A tubal pregnancy occurs when the fertilized eggs implants
itself in the fallopian tube. It is important to note that an
ectopic pregnancy can also occur in the cervix, ovary or
abdomen. If a fertilized eggs starts to grow anywhere other
than the uterus it will not properly develop. In addition, when
the egg starts to grow it will stretch out the organ where it
is implanted. If the egg has implanted itself in a fallopian
tube it can burst. This greatly increases the pregnant woman’s
risk of hemorrhaging and it could cause the mother’s death if
medical attention is not sought immediately.
The symptoms of a tubal pregnancy will mirror that of a normal
pregnancy. It can have the most common symptom of a normal
pregnancy such as a missed period. However, a tubal pregnancy
will have other symptoms such as pain in the abdomen, bowel or
bladder, dizziness or fainting and irregular vaginal bleeding.
If you are pregnant and start to experience pain in your
abdomen you should seek out medical attention
immediately.
One way that doctors can detect a tubal pregnancy is by
evaluating the HCG levels of the pregnant woman. In tubal
pregnancies the HCG levels will not increase at such a fast
rate as in a normal pregnancy. Your doctor may also monitor
your level of progesterone. Woman who have a tubal pregnancy
often do not produce a normal level of progesterone. Women who
have a tubal pregnancy will a lower than normal progesterone
level. Another way that a tubal pregnancy can be detected is
through an ultrasound. An ultrasound will give your doctor a
view of your uterus, ovaries and fallopian tubes.
A tubal pregnancy that is detected will normally be terminated.

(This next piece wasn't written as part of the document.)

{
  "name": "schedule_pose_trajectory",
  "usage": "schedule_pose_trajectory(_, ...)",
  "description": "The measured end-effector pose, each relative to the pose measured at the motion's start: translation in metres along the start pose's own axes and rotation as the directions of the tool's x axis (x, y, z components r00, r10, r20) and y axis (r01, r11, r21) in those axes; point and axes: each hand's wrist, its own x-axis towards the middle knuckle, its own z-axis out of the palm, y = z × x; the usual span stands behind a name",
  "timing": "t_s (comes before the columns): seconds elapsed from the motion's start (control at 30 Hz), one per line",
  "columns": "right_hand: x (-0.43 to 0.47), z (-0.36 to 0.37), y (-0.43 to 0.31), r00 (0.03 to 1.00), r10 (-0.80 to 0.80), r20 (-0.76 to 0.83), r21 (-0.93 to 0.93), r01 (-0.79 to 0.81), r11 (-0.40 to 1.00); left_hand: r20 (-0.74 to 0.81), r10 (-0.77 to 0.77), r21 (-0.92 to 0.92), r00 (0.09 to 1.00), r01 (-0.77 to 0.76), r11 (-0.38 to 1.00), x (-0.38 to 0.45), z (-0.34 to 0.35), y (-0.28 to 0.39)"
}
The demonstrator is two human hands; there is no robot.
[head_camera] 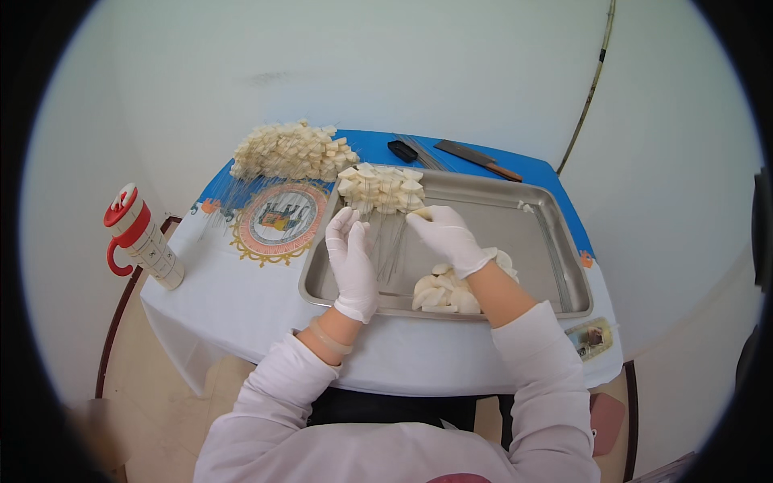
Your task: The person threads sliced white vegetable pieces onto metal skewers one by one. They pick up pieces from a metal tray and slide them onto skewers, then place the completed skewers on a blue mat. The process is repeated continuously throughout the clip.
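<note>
My left hand (351, 259), in a white glove, is raised over the left side of a steel tray (592, 284). Its fingers curl toward the thumb; anything thin between them is too small to make out. Thumb and fingertips of my gloved right hand (450, 238) come together at the lower right edge of a stack of pale skewered pieces (381, 186). Whether they grip a piece or only touch the stack is unclear. Thin metal skewers (389, 247) stick out from it between my hands. Loose pale slices (447, 293) lie under my right wrist, partly hidden.
A larger heap of skewered pieces (290, 151) rests on the table's back left, skewers jutting forward. Behind the tray are a cleaver (474, 158), a black object (402, 151) and loose skewers (426, 154). More skewers (552, 253) line the tray's right side. A red-lidded bottle (145, 238) stands far left.
</note>
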Motion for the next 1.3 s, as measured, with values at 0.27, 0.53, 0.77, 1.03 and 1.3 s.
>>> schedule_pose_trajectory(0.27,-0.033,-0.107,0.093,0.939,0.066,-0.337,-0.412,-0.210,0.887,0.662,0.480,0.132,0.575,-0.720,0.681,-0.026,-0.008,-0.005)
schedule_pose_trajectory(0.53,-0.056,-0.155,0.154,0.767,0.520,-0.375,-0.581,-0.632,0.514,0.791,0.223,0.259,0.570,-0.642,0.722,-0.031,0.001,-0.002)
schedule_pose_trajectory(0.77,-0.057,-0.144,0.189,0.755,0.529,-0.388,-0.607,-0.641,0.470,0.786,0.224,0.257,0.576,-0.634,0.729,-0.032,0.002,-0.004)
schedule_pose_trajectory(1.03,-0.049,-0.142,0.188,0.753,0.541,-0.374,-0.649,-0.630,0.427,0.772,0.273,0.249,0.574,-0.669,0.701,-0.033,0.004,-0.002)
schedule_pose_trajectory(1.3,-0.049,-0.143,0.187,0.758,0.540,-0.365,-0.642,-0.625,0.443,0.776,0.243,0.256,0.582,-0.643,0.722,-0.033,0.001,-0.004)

If left alone tubal pregnancies can cause the death of the
mother. Tubal pregnancies are generally terminated with an
injection of methotrexate. If this medication cannot be used
for some reasons the egg can be removed through laparoscopy or
be flushed out through a salpinostomy.
There are factors that can increase your chances of having a
tubal pregnancy. These factors include having had a previous
tubal pregnancy, becoming pregnant after the age of 35, having
pelvic inflammatory disease, previous operations performed on
your fallopian tubes, the use of certain medications,
endometriosis, conceiving when an IUD was in place and there is
a possibility that having multiple induced abortions may
increase your chance of having a tubal pregnancy, although the
evidence is still not clear.
You should know that if you have a tubal pregnancy it can
affect your ability to get pregnant in the future. If you have
experienced a tubal pregnancy you are at a higher risk for
developing another one in the future. You may also have trouble
conceiving if you have scarring or damage to your reproductive
organs as a result of the tubal pregnancy. You should talk with
your doctor about your personal situation and your changes of
having a normal pregnancy in the future.